See Also: A Beginners Guide to Woodworking

Start With the Right Material

The very first thing you need to consider for your inlay template is the material. This is based on economy, but it’s also based on your router inlay kit. Take a look at your bushing on the kit, and see how far below the router base plate it sticks out.

You need to create a template that is at least a pinch thicker than that distance, so that the bushing on the kit doesn’t drag on the wood surface below the template. That means if you’re bushing is more than a quarter but less than a half, then a half inch piece of wood is a good choice.

Another thing to consider is the actual type of wood itself. One of the easiest types to use is MDF, and it’s actually really easy to work with. It’s not super expensive, and it does not cause the same problems in a template that plywood sometimes does.

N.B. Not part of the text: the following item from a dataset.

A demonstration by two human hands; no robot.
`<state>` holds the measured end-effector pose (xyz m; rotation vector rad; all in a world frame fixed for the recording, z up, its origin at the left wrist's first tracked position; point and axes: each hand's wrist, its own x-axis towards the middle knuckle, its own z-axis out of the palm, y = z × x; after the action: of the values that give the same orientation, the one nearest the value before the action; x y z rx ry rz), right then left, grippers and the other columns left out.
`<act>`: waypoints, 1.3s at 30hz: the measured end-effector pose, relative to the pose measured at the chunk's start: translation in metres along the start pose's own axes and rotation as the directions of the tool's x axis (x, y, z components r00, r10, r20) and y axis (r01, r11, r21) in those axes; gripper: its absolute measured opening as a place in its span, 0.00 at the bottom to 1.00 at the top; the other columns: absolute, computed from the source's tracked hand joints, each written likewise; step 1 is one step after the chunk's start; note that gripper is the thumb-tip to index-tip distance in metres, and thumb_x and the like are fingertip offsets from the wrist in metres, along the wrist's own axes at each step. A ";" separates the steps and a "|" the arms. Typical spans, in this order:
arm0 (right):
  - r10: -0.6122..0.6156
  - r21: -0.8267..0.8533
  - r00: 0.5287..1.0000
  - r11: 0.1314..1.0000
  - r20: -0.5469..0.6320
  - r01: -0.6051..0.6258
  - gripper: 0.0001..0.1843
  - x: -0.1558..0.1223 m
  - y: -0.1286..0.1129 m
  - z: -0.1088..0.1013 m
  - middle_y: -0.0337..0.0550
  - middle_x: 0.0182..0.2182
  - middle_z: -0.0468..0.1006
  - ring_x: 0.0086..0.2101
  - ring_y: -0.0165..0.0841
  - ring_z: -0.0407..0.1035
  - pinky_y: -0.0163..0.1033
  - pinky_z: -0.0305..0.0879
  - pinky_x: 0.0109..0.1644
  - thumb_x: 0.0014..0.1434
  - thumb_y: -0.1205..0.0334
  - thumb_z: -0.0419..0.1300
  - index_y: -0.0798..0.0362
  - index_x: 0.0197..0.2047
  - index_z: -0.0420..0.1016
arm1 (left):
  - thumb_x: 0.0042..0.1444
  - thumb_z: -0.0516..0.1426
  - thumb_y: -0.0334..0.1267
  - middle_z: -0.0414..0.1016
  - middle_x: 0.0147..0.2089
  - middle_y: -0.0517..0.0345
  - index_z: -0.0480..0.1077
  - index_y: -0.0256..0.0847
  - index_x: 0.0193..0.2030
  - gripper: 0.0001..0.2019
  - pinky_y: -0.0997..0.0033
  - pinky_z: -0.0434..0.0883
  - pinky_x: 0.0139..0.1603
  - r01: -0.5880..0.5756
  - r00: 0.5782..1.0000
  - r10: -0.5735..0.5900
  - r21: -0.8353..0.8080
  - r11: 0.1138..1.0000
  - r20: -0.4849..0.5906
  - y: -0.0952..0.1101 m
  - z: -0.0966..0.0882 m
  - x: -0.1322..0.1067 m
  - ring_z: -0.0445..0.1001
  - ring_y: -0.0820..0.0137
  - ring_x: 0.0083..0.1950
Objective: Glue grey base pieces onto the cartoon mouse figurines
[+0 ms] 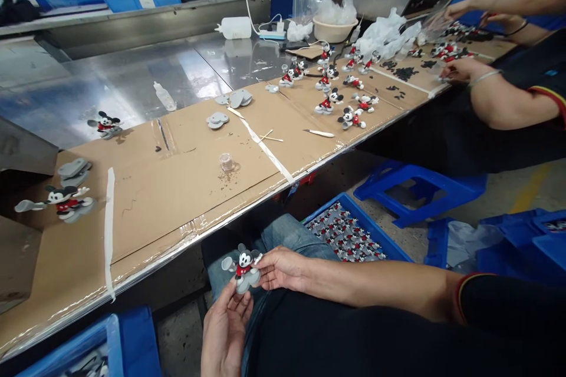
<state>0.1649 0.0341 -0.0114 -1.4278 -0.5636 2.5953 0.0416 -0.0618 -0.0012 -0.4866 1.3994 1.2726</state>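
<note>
Cardboard covers the near part of a long metal bench (186, 188), with strips of white tape running across it. Beyond the bench's far side, a blue bin (128, 4) is heaped with yellow and red items, and toward the bench's far right a cream basin (331, 32) holds crumpled clear plastic. On the bench's cardboard stands a small clear cup (226, 162), its contents too small to make out, with dark specks around it. Below the bench's near edge, a blue tray (379, 228) is filled with rows of mouse figures in red, while a blue crate (115, 339) below the bench's left part contains grey and black pieces. Just off the bench's near edge, above the person's lap, a mouse figurine (243, 271) is held upright on its grey base. The left hand (227, 321) reaches up from below, thumb and fingers closed around the base's lower edge. The right hand (280, 269) comes in from the side, forearm nearly level, its thumb and fingertips narrowed on the figurine's side. At the bench's right end, a co-worker's hand (460, 70) is near black pieces (405, 73).
</note>
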 end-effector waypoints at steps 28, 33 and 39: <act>-0.267 -0.092 0.960 0.957 0.081 0.274 0.13 -0.029 -0.012 0.016 0.37 0.20 0.75 0.24 0.26 0.68 0.33 0.64 0.34 0.43 0.60 0.73 0.59 0.25 0.75 | 0.49 0.66 0.32 0.79 0.30 0.56 0.77 0.36 0.29 0.02 0.75 0.76 0.34 -0.252 0.955 0.248 0.008 0.968 0.166 0.001 -0.012 -0.007 0.75 0.72 0.28; -0.597 -0.316 0.697 0.624 0.396 0.715 0.10 -0.070 -0.030 0.028 0.40 0.31 0.80 0.33 0.29 0.71 0.34 0.66 0.42 0.48 0.63 0.72 0.56 0.35 0.81 | 0.31 0.75 0.40 0.81 0.37 0.57 0.80 0.43 0.30 0.16 0.71 0.77 0.40 -0.603 0.788 0.572 0.102 0.791 0.229 0.013 -0.030 -0.033 0.77 0.62 0.40; -0.663 -0.334 0.430 0.275 0.613 0.901 0.13 -0.071 -0.030 0.023 0.46 0.36 0.80 0.37 0.33 0.73 0.38 0.68 0.46 0.56 0.59 0.68 0.56 0.44 0.81 | 0.39 0.72 0.36 0.80 0.32 0.54 0.78 0.42 0.26 0.08 0.52 0.73 0.56 -0.828 0.551 0.783 0.071 0.556 0.287 0.023 -0.011 -0.064 0.78 0.55 0.46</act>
<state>0.1826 0.0358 0.0669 -0.3734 -1.8099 1.7594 0.0359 -0.0867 0.0623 0.5459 1.5857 1.8171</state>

The edges and the inside of the wood are very easy to smooth, and that means a smoother cut with your router. Another thing you could do is use hardwood, or at least solid wood. This is going to be more expensive, but it will still make a very good template.

For all of my templates, I use MDF. It’s very inexpensive, and if you buy a big enough sheet, you can cut out several smaller pieces to make router templates. Make them all look the same, and if you cut them roughly the same size, you can store them all in the same spot.

See Also: Woodworking Templates

Make the Templates Large Enough

This is one of the biggest rookie mistakes when doing router inlay. Until you have the router on top of the template, it doesn’t really dawn on you to make the template a lot bigger than it actually needs to be to hold the design.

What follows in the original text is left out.